COMMERCIAL LEASES AND NO ACCESS DUE TO LOCKDOWN

The standard form 6th edition 2012 (version 5) ADLS lease contains updated (post Christchurch earthquakes) clauses that deal with the situation where a tenant cannot access the leased premises “to fully conduct” the tenants business from those premises for reasons associated with an emergency (clauses are found at clauses 27.5 to 27.6 of the Lease) and not the fault of the landlord or tenant.

Where there is an Emergency that prevents access to the premises (damage or destruction to the building is not required) then there the clause requires a suspension of a proportion of rent and outgoings because the premises are inaccessible due to that “Emergency” event.
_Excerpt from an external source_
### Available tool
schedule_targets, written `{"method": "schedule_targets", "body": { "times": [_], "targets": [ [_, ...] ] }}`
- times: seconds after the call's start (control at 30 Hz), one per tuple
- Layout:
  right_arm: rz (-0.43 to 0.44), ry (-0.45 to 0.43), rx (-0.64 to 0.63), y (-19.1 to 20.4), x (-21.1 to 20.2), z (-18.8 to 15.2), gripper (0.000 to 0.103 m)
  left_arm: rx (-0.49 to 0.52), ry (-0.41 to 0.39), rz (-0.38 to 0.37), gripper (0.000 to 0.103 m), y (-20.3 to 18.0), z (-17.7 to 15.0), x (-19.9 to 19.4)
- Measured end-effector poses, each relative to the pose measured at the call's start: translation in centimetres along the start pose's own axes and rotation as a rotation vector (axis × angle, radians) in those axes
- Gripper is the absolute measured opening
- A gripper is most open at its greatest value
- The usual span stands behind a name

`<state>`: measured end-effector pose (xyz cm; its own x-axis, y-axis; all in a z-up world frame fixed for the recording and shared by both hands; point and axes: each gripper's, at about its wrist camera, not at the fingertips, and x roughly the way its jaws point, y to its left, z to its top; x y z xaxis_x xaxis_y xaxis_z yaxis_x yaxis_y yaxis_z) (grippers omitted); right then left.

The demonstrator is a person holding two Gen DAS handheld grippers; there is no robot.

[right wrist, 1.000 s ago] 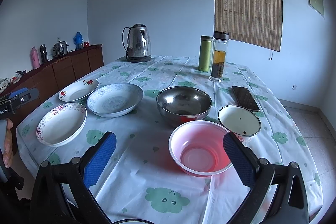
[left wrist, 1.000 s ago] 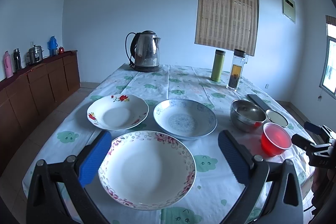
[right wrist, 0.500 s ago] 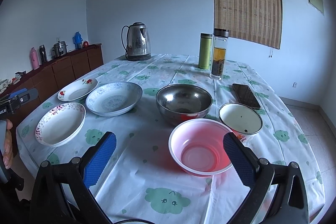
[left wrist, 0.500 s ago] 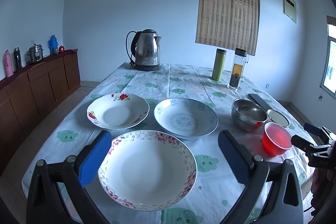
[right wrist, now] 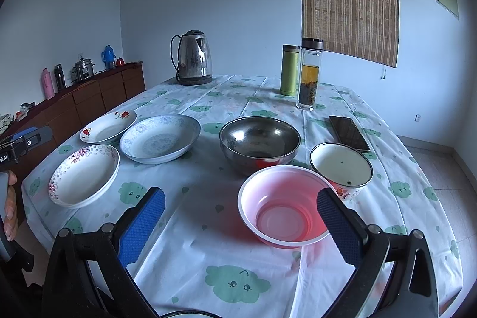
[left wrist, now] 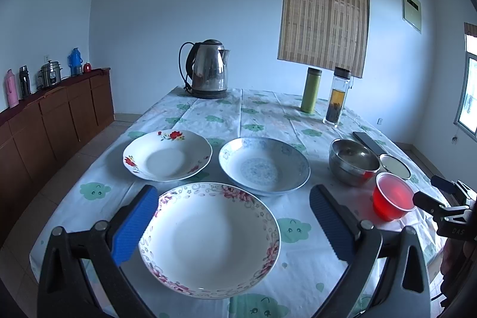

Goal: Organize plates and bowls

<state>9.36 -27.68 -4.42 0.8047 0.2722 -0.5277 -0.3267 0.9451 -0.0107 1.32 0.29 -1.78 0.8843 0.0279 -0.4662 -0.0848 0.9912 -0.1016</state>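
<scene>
Three plates lie at the table's near left: a pink-flowered plate (left wrist: 210, 239), a red-flowered plate (left wrist: 167, 158) and a blue-patterned plate (left wrist: 263, 166). To their right are a steel bowl (right wrist: 259, 143), a red plastic bowl (right wrist: 286, 206) and a small white enamel bowl (right wrist: 341, 164). My left gripper (left wrist: 232, 222) is open, its blue pads on either side of the pink-flowered plate's near half. Open as well, my right gripper (right wrist: 240, 224) hovers with the red bowl just inside its right pad. Neither holds anything.
A steel kettle (left wrist: 208, 69) stands at the far end, a green flask (right wrist: 289, 69) and a glass tea bottle (right wrist: 310, 73) at the far right. A phone (right wrist: 348, 133) lies behind the enamel bowl. A wooden sideboard (left wrist: 53, 121) runs along the left wall.
Both views have shifted only slightly; the right gripper has edged a little forward toward the red bowl. The dishes have not moved and both grippers stay open.
</scene>
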Motion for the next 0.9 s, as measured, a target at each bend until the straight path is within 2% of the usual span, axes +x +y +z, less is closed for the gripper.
{"method": "schedule_targets", "body": {
  "times": [0.67, 0.9],
  "targets": [
    [-0.003, 0.017, 0.005, 0.2, 1.0, 0.2, 0.102, -0.002, 0.033, -0.001, 0.103, 0.2, -0.5, 1.5],
    [0.023, 0.033, 0.007, 1.0, 2.2, 0.4, 0.102, -0.014, 0.058, 0.011, 0.103, 0.9, -0.8, 2.5]
  ]
}}
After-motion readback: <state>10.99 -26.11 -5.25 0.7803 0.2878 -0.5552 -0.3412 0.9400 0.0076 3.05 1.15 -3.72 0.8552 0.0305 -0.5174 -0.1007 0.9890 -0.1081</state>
Emergency is defined in clause 47.1(d) of the second schedule of the lease and includes natural or unnatural event that is not caused by the landlord or tenant, that causes, or may cause: Loss of life, serious injury, illness; or otherwise endanger the safety of the public or property.

Such an event includes:

1. an Explosion;
2. serious fire;
3. earthquake;
4. eruption;
5. tsunami;
6. flood;
7. tornado;
8. cyclone;or
9. epidemic

In an emergency situation, a fair and reasonable proportion of the rent and outgoings shall cease to be payable from the date the tenant was unable to access the premises.

As such, with a declared state of emergency because of a pandemic and a lockdown in effect from midnight Wednesday 25th March the suspension of a fair proportion of rent and outgoings would apply from midnight Wednesday, 25th March until the “inability [to access the leased premises “to fully conduct” the tenants business] ceases”.
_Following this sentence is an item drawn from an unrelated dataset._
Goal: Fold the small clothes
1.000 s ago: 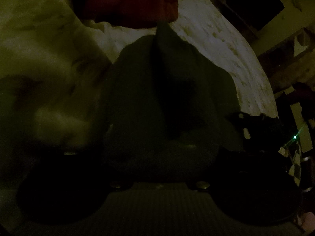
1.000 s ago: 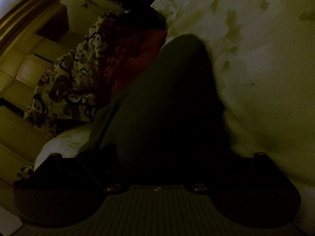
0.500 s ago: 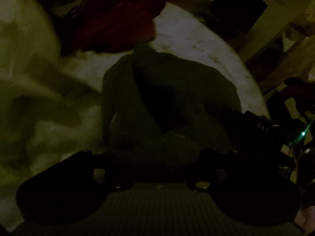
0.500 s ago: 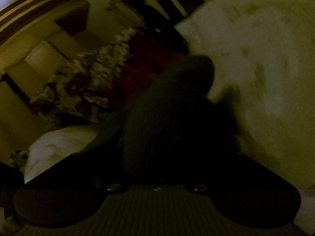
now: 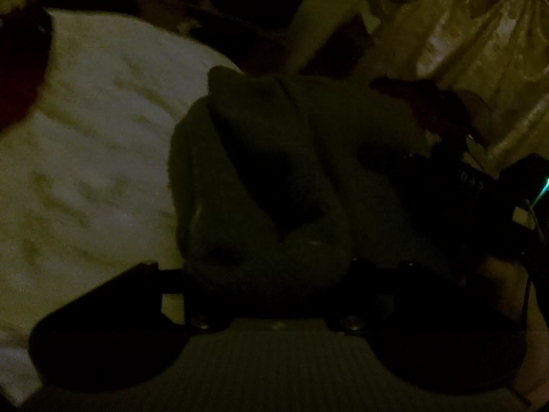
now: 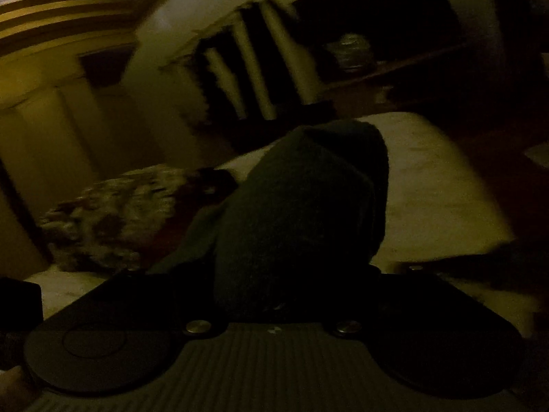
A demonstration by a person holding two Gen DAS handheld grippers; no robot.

This aspect of the clause is not linked to physical damage to the building.

That there must be a cessation of rent and outgoings seems clear the question is: what is a fair proportion? - prima facie you would say 100%. There are no guidelines in the lease. This could be negotiated.

Some amounts of Opex (outgoings) such as a proportion of rates and perhaps other outgoings such as for insurance premiums may still be reasonably charged. It could be arguable that - for a warehouse for example where the primary use is storage a proportion of the rent also could be reasonably still charged.
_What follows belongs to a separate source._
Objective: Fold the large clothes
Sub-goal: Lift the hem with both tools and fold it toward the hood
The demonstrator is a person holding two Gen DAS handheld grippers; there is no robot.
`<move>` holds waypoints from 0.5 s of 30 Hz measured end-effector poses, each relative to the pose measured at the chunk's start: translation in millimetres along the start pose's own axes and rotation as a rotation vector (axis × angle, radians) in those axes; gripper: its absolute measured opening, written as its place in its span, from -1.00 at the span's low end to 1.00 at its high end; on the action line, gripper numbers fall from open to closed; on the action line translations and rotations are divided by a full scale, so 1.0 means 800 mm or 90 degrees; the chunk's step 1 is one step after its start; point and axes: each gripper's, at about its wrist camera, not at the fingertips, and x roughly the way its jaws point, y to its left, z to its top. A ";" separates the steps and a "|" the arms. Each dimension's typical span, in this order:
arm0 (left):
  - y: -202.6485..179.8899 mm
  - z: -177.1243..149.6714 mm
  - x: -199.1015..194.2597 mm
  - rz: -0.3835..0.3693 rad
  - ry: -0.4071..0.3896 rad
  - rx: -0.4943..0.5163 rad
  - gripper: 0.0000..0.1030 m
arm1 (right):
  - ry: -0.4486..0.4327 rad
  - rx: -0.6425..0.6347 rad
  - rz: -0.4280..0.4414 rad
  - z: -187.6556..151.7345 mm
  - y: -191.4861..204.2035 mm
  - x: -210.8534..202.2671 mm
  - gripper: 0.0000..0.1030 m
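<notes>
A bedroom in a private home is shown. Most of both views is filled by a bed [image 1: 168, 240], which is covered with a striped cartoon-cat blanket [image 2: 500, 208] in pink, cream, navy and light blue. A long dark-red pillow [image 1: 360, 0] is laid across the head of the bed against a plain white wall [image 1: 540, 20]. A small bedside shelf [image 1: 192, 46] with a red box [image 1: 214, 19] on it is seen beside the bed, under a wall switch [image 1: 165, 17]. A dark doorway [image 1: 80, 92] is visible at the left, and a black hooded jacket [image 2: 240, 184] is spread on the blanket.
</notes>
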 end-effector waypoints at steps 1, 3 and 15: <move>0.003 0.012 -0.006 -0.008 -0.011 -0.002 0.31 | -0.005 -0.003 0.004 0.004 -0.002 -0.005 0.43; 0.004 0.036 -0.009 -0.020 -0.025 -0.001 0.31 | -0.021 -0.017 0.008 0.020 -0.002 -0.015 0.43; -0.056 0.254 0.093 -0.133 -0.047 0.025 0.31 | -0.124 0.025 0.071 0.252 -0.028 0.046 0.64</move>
Older or non ADLS leases won’t necessarily contain this clause.
But may have other abatement clauses

Customer
Number 16 of the schedule 1 of our lease agreement, the Proportion of Outgoings is defined as 100%. So does that mean we don't have to pay 100% of the outgoings? And to my understanding, a lease document is to be read as whole, so doesn't this apply to the rent, even though there is no specific proportion given specifically for "rent"?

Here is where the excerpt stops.